MATERIAL SUPPLIED:
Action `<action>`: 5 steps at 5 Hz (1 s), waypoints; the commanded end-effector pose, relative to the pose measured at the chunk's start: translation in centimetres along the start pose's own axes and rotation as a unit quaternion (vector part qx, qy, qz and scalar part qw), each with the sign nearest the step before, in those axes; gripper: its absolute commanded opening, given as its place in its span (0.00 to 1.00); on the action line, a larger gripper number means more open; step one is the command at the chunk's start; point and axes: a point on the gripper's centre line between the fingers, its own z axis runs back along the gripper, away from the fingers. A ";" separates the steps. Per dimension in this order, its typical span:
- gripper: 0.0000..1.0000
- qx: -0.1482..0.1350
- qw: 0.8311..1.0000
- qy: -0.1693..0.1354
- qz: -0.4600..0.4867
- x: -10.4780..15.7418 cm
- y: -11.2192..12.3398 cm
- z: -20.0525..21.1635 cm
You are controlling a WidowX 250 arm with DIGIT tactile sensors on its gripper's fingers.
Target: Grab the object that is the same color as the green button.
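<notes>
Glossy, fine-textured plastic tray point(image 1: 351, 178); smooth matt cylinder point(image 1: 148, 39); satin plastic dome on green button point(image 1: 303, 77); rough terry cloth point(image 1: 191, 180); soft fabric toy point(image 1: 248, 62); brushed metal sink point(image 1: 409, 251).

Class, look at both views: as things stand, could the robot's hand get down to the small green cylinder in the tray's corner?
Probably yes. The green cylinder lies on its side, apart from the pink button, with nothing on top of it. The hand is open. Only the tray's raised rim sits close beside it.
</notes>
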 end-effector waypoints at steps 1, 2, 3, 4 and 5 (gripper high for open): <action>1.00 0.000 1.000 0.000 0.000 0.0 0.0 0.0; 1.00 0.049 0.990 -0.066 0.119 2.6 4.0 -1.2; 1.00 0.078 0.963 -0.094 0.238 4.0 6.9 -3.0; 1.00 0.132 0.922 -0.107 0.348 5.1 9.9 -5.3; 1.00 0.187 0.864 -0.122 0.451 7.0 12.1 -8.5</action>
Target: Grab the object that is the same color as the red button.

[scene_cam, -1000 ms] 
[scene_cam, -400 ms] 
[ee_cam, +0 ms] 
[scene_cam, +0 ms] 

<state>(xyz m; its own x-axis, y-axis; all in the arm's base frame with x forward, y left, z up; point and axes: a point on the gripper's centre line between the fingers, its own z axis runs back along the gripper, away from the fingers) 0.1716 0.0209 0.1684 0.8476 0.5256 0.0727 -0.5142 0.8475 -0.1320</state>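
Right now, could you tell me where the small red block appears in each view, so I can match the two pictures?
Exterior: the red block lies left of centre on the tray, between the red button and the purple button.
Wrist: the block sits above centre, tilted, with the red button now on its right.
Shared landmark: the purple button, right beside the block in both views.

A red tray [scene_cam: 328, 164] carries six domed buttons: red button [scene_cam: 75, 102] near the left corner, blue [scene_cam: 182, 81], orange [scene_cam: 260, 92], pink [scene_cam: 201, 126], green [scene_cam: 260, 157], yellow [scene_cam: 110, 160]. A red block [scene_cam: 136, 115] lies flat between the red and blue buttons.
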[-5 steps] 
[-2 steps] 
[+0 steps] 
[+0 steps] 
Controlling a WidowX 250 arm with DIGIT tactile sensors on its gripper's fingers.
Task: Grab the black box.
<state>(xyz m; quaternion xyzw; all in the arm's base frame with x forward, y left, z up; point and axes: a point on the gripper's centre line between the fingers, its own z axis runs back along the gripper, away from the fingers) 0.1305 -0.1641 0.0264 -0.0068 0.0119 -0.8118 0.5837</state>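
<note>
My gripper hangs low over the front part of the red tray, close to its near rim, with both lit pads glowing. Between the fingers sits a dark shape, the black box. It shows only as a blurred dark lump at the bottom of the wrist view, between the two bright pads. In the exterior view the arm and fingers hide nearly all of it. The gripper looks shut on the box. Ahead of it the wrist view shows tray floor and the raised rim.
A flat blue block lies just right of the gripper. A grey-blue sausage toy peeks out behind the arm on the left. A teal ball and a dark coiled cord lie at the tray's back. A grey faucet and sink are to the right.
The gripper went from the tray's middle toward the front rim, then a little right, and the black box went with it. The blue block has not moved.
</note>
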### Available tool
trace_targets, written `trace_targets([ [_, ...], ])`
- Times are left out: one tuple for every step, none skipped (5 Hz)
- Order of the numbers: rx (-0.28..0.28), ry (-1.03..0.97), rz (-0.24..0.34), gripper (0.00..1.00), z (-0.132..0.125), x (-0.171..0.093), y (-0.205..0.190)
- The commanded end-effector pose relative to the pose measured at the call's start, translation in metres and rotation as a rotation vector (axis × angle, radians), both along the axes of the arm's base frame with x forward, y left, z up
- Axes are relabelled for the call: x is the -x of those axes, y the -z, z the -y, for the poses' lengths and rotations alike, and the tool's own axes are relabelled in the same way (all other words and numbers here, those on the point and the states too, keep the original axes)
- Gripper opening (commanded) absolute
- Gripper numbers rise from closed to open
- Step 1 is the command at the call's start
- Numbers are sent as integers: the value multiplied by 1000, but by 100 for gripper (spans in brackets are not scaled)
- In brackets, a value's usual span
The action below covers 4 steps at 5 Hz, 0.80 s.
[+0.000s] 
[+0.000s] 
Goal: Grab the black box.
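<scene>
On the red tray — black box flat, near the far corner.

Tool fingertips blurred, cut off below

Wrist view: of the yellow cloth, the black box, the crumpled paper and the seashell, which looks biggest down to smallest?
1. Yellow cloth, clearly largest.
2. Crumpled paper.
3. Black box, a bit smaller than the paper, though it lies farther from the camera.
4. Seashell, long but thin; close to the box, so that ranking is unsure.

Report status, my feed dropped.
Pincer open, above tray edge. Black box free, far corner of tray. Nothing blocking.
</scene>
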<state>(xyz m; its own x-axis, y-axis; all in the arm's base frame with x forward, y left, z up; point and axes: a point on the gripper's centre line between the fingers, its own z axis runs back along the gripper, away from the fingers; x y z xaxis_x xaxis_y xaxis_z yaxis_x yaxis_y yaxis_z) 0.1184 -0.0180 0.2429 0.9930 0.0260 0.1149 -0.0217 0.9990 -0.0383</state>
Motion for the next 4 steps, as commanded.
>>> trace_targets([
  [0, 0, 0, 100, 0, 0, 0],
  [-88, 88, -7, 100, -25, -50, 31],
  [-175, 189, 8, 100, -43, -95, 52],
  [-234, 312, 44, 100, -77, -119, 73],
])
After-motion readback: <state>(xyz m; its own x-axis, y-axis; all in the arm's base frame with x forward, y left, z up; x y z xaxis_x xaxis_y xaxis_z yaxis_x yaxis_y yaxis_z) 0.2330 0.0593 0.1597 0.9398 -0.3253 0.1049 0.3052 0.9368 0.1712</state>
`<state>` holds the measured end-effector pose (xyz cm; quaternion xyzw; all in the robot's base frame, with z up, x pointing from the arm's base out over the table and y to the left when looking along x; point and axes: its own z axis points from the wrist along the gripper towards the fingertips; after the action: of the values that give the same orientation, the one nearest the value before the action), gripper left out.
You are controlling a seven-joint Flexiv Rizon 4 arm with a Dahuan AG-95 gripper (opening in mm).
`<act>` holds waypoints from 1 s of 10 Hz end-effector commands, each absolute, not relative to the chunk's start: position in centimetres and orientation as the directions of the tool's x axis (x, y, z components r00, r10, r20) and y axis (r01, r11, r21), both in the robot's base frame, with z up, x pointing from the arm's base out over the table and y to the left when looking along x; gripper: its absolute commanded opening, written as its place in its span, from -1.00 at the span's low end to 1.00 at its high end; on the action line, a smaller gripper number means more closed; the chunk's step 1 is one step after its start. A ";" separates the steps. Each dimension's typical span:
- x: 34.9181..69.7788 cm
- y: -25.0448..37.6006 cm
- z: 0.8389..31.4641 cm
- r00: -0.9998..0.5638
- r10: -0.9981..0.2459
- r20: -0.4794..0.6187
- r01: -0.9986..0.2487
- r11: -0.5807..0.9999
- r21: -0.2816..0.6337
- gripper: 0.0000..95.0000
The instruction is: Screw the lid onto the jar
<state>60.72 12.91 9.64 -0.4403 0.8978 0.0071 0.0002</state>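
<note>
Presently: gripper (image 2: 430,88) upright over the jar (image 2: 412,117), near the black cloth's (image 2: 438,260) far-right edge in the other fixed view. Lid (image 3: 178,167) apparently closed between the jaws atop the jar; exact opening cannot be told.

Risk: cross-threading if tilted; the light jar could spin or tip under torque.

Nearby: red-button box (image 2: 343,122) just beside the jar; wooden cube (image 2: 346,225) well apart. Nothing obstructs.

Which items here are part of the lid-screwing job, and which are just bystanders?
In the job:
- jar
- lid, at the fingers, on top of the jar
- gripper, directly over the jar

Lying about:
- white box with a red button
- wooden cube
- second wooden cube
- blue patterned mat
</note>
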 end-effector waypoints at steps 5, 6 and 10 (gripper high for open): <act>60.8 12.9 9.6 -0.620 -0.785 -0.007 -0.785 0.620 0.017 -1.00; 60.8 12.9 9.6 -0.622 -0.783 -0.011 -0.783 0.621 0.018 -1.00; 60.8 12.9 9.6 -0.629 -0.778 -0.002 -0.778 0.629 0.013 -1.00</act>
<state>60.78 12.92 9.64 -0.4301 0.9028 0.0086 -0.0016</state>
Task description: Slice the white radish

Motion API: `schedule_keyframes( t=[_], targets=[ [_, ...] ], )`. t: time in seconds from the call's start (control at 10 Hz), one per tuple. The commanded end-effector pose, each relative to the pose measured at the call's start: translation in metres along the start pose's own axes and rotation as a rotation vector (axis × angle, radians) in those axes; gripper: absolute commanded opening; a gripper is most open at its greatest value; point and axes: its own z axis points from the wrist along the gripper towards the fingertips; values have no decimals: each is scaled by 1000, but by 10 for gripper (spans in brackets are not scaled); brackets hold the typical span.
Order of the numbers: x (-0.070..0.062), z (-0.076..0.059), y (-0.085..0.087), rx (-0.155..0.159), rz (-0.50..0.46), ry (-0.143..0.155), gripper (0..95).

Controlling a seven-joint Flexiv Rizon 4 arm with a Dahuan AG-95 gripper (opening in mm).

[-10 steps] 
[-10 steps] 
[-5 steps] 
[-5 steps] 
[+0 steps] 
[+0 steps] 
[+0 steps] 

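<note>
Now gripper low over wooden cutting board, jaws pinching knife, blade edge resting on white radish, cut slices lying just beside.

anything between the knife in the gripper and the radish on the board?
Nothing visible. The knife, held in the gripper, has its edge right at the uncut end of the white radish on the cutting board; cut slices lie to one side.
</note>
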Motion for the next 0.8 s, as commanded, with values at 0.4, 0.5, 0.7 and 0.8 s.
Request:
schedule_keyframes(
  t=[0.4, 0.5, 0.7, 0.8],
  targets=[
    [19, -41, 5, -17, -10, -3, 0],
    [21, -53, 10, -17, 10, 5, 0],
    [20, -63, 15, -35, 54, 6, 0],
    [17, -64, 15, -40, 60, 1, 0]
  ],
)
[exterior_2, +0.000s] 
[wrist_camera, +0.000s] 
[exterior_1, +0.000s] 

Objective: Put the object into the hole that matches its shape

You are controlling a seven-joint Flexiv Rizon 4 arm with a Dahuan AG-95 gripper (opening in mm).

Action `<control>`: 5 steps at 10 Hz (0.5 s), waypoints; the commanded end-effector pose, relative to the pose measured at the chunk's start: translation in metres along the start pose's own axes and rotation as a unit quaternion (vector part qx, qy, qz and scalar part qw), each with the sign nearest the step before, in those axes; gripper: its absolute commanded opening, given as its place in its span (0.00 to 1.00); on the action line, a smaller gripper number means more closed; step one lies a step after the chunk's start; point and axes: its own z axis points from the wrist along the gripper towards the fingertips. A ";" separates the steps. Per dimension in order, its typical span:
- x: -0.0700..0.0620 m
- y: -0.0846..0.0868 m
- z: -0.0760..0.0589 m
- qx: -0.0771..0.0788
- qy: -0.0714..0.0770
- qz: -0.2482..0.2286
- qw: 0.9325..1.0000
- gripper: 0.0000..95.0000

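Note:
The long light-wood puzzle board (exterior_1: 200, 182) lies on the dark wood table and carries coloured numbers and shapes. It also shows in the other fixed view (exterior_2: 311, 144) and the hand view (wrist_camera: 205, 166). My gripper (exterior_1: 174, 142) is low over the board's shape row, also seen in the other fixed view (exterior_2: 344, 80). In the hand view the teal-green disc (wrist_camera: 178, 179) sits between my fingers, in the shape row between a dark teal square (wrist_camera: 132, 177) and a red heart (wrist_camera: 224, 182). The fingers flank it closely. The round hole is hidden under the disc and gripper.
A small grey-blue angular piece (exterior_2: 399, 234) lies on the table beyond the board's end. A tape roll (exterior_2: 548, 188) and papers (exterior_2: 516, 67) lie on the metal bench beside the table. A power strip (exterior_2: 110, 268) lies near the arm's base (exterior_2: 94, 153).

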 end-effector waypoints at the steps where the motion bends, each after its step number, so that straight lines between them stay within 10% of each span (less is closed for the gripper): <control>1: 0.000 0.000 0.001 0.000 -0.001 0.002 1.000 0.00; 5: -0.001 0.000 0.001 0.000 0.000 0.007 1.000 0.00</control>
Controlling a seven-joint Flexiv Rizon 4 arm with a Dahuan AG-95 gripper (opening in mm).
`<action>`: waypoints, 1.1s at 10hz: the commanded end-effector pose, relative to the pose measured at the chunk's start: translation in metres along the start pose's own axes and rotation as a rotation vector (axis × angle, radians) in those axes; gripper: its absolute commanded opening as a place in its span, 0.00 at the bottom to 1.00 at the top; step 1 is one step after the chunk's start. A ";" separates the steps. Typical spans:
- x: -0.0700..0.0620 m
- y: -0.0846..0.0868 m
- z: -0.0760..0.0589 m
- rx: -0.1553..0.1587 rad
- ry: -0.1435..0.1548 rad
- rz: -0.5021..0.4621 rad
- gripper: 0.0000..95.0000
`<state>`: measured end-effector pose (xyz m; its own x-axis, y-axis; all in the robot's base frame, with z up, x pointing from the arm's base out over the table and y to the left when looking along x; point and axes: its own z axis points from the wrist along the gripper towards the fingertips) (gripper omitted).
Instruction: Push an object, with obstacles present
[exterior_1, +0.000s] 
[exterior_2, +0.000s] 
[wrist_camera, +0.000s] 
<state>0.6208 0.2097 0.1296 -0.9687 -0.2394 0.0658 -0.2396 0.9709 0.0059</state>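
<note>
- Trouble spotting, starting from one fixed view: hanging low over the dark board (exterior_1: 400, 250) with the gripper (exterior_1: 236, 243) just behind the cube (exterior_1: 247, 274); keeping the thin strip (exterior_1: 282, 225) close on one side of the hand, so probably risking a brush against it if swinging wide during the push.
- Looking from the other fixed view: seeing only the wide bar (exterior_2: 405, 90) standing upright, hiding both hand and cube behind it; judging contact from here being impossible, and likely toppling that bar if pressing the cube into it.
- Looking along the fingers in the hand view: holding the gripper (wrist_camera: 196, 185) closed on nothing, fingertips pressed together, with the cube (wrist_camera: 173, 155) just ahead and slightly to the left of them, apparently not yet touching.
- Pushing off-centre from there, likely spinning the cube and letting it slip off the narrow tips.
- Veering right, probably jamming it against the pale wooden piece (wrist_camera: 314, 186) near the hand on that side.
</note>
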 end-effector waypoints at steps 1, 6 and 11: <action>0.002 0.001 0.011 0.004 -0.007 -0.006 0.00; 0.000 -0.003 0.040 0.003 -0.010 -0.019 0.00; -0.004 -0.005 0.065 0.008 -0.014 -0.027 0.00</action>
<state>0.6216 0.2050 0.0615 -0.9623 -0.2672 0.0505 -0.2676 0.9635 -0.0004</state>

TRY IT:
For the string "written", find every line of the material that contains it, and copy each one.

TASK ANSWER:
trace_targets, written `trace_targets([ [_, ...], ])`
`<act>` holds waypoints from 1 s of 10 Hz end-effector commands, each absolute, not relative to the chunk's start: position in centimetres and orientation as the directions of the tool's x axis (x, y, z components r00, r10, r20) and y axis (r01, r11, r21), both in the robot's base frame, with z up, x pointing from the arm's base out over the table and y to the left when looking along x; gripper: its absolute commanded opening, written as its place in its span, from -1.00 at the span's low end to 1.00 at its high end; on the action line, a smaller gripper number means more closed; the chunk's step 1 is one step after its start. A ";" separates the steps. Each dimension's typical span:

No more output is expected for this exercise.